Le 24 septembre, alors que la nuit commence à tomber, deux bergers corses, armés de fusils de chasse, s’encadrent dans la porte. Réveillé en sursaut, le légionnaire fonce vers la sortie, tire, tuant net l’un des bergers et perfore l’artère fémorale de l’autre avec sa baiïonette.

Quelques temps après les gendarmes arrêtent le déserteur.

Réactions :

Devant la colère des Corses, suite à ce double meurtre, le président de la République, Valérie Giscard d’Estaing prend la décision de transférer sous 48 heures les compagnies d’EV de la garnison de Corte sur le continent.

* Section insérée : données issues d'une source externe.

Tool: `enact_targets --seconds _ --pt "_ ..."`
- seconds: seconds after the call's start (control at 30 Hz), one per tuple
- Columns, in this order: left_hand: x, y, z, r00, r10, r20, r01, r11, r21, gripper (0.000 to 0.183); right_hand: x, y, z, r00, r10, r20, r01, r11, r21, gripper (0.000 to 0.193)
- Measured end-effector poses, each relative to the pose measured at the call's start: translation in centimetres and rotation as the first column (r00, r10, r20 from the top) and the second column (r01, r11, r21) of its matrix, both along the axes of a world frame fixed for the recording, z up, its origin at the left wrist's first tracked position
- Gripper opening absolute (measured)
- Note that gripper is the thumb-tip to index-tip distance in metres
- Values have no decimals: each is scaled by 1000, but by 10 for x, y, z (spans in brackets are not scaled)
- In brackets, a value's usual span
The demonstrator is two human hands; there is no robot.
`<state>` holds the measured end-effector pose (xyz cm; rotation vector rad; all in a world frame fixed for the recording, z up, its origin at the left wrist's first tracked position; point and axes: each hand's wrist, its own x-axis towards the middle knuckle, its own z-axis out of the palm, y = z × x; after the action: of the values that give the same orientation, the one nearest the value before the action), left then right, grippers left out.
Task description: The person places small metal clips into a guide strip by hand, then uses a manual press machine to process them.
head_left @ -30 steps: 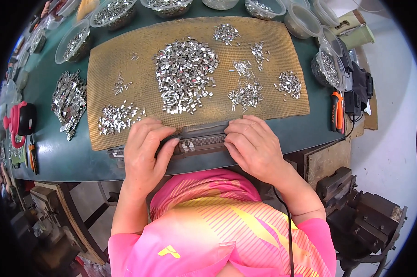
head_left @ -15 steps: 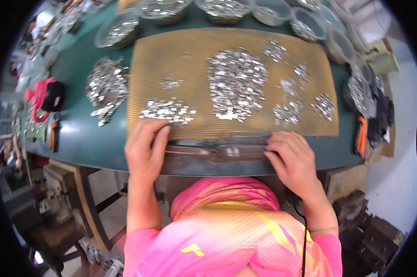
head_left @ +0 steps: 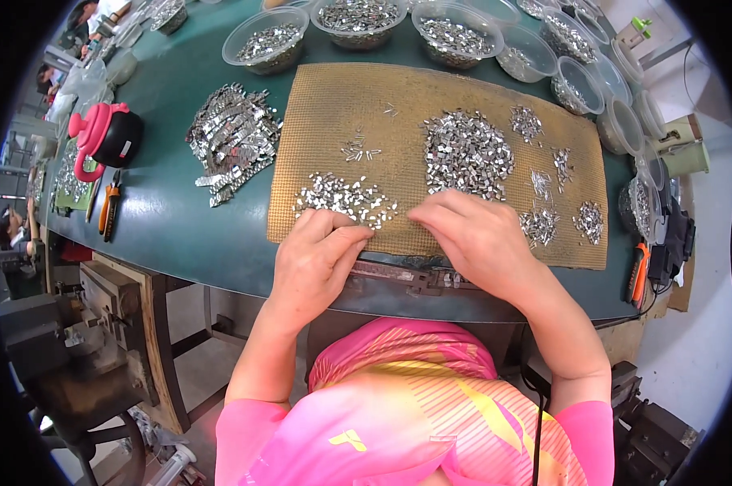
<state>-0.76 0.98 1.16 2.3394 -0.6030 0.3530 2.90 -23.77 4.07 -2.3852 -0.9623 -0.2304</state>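
Observation:
My left hand (head_left: 319,257) is at the near edge of a heap of small silver metal pieces (head_left: 346,197), thumb and fingertips pinched together. Whatever they hold is too small to make out. On the right, my right hand (head_left: 481,241) hovers over the mat's near part, its fingertips also closed together. A larger heap of silver pieces (head_left: 467,154) lies just beyond it. Below both hands a long dark metal fixture (head_left: 394,274) runs along the table's front edge, partly covered by my right hand and forearm. The heaps rest on a brown ribbed mat (head_left: 334,97).
Clear plastic bowls (head_left: 266,39) of silver pieces line the far and right sides. Left of the mat lies a pile of silver strips (head_left: 232,138). A black and pink pot (head_left: 107,138) and orange-handled pliers (head_left: 108,206) stand farther left; an orange-handled tool (head_left: 638,274) lies right.
Both hands have left the fixture's ends. My right hand moved left and up over the mat; my left hand closed in on the left heap. The view shifted too.

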Motion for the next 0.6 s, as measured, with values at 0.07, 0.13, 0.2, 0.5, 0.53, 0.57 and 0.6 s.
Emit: enact_targets --seconds 0.07,0.13,0.2,0.5,0.53,0.57,0.6 --pt "1 4 -1 1000 -6 -17 6 1000 -27 15 12 10 -9 1000 2 7 -1 999 -35 17" --pt "2 6 -2 999 -11 -36 9 999 -53 15 20 15 -14 1000 5 12 -4 998 -70 16" --pt "1 4 -1 996 32 -89 -41 993 -110 14 26 18 -16 1000 -6 -25 1 978 -207 14" --pt "4 1 -5 998 36 -43 -39 997 -63 16 31 26 -20 1000 4 7 -3 977 -215 9" --pt "4 1 -5 998 38 -43 -41 997 -63 16 31 26 -19 1000 6 6 -4 977 -215 9" --pt "4 1 -6 999 29 -21 -30 999 -37 16 32 26 -18 1000 -3 -15 -1 975 -221 10" --pt "4 1 -6 1000 20 1 -20 1000 -11 16 32 26 -16 999 -11 -36 3 974 -227 11"
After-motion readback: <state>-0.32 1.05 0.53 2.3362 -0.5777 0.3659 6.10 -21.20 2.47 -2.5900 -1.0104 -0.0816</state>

Ainsi, la Légion, doit trouver en grande hâte des lieux d’hébergements immédiats, Puyloubier est sollicité et reçoit la compagnie du captaine Le Guen, l’autre compagnie, celle du capitaine Bernier était accueillie au 1er REC à Orange.

Actions :

Je passe à la Mairie de Puyloubier pour informer le maire, monsieur Rigaud de cette arrivée imminente des légionnaires. les journaux ayant largement diffusé et commenté la fin tragique des bergers corses. Il me fait part, dès mon arrivée de l’inquiétude de ses administrés.

Constat :

Le transfert de la compagnie « Le Guen » (Effectif :340) sur le continent par avions « transall » au départ de Solenzara, poser à Hyères et transport par camions à Puyloubier n’a duré que 48 heures.

La compagnie arriva à Puyloubier dans la nuit, accompagnée d'un grand vent et d'une pluie battante. Quelques camions resteront « plantés » dans la luzerne (où se trouve actuellement la vigne devant la « Popote »).

Cadres et EV sont alors dirigés vers le restaurant où des Anciens les accueillent tandis que leur est servi un casse-croûte musclé et du café.

La veille, une reconnaissance avait défini les lieux et les hébergements possibles…

Organisation:

Le chef de bataillon Estay qui commandait le GILE était basé à Aubagne et visitait les compagnies à Orange et à Puyloubier.

Le lieutenant-colonel Mougins, commandant le 2ème RE basé à Bonifacio vint ne fois voir la compagnie « Le Guen » à l’IILE.

Le GILE passa au 1er RE le 12 décembre 1976, lorsqu’il fit mouvement sur Castelnaudary.

Particularité :

Nous recevions, les officiers tous les dimanches soir à dîner à la maison, ainsi, ils bénéficiaient de la télé. Nous n’eûmes qu’à nous louer de cette disposition qui mettait de l’ambiance et relevait le moral. En effet, quid de leur futur garnison ? Quid de leurs familles restées à Corte. Seraient-elles logées où le GILE serait implanté ? Etudes des enfants ? Attitudes des Corses vis-à-vis d’elles ?

Pour l’instruction et l’entraînement, cette compagnie ne manquait pas d’espaces et la montagne Sainte-Victoire était un excellent terrain de crapahut.

Pour les séances de tir, elle disposait du champ de tir du Bimont au pied de la Sainte-Victoire.

Par contre s’est posé le problème de la distraction des EV et en décembre, il était temps qu’ils changent d’horizon…

Conclusion :

La cohabitation avec les Anciens fut excellente. Ceux-ci les invitaient souvent dans leur chambre le soir. D’où l’angoisse légitime, quelques temps avant l’appel du soir de constater les hangars ou les tentes vides.

Personnellement j’ai beaucoup apprécié, malgré les contraintes, ce passage de la compagnie « Le Guen ». Elle réveilla nos Anciens et resta un point fort de mon temps de Directeur de l'Institution.

François Provost, décédé le 31 août 2020.